**Assignment**
Print, from the listing below, the lines starting at the line containing "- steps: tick" and ending at the line containing "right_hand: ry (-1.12", exactly as they stand, and print nothing else.
******************************
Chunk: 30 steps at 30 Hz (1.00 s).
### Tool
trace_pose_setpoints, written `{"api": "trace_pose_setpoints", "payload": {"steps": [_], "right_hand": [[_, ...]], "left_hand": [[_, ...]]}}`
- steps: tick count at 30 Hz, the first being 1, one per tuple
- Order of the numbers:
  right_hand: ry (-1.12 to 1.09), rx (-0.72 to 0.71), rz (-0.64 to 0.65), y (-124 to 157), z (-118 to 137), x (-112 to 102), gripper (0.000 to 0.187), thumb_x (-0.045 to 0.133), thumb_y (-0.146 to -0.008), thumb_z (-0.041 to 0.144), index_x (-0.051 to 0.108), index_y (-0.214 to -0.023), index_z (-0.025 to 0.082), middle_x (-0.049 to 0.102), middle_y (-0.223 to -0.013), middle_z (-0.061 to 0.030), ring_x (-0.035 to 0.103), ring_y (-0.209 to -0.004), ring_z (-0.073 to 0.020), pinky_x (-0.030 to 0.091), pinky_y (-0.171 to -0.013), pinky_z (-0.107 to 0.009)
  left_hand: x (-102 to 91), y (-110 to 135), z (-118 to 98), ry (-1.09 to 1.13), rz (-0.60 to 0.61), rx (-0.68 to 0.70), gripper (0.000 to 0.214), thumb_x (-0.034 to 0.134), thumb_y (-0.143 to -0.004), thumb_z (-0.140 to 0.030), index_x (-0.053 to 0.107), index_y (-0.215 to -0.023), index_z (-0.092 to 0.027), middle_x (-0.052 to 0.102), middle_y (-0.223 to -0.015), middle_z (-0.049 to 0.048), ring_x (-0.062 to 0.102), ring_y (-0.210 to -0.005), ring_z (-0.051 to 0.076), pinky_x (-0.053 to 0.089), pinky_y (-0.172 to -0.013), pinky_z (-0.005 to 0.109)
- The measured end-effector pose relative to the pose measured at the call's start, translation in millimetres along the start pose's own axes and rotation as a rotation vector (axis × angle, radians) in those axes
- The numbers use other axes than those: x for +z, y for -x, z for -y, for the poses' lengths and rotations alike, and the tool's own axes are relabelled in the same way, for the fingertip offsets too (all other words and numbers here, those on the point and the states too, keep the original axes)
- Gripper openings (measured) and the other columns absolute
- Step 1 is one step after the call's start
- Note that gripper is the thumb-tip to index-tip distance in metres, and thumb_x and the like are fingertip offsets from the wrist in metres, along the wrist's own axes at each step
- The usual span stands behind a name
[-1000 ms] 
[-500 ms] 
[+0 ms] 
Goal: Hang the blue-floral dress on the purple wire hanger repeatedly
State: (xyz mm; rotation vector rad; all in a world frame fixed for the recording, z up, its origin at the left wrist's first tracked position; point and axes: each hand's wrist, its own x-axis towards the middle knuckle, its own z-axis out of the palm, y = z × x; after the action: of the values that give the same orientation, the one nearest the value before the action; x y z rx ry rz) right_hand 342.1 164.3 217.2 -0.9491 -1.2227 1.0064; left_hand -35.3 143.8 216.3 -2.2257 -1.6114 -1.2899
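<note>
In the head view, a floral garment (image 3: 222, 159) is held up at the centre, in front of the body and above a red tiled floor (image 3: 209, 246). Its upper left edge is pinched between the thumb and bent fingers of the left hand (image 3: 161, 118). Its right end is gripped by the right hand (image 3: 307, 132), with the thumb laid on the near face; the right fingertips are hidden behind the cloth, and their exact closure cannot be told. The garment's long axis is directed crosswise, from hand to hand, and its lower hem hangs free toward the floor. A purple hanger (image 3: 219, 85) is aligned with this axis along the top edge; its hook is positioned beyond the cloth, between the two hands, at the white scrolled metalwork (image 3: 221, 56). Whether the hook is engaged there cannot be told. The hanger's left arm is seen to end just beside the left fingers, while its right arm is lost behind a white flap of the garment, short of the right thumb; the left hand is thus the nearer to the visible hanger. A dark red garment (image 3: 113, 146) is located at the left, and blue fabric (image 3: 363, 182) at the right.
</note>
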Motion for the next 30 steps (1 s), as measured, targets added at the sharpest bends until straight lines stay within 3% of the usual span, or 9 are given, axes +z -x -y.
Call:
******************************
**Answer for this exercise**
- steps: tick count at 30 Hz, the first being 1, one per tuple
- Order of the numbers:
  right_hand: ry (-1.12 to 1.09), rx (-0.72 to 0.71), rz (-0.64 to 0.65), y (-124 to 157), z (-118 to 137), x (-112 to 102), gripper (0.000 to 0.187), thumb_x (-0.045 to 0.133), thumb_y (-0.146 to -0.008), thumb_z (-0.041 to 0.144), index_x (-0.051 to 0.108), index_y (-0.214 to -0.023), index_z (-0.025 to 0.082), middle_x (-0.049 to 0.102), middle_y (-0.223 to -0.013), middle_z (-0.061 to 0.030), ring_x (-0.035 to 0.103), ring_y (-0.209 to -0.004), ring_z (-0.073 to 0.020), pinky_x (-0.030 to 0.091), pinky_y (-0.171 to -0.013), pinky_z (-0.107 to 0.009)

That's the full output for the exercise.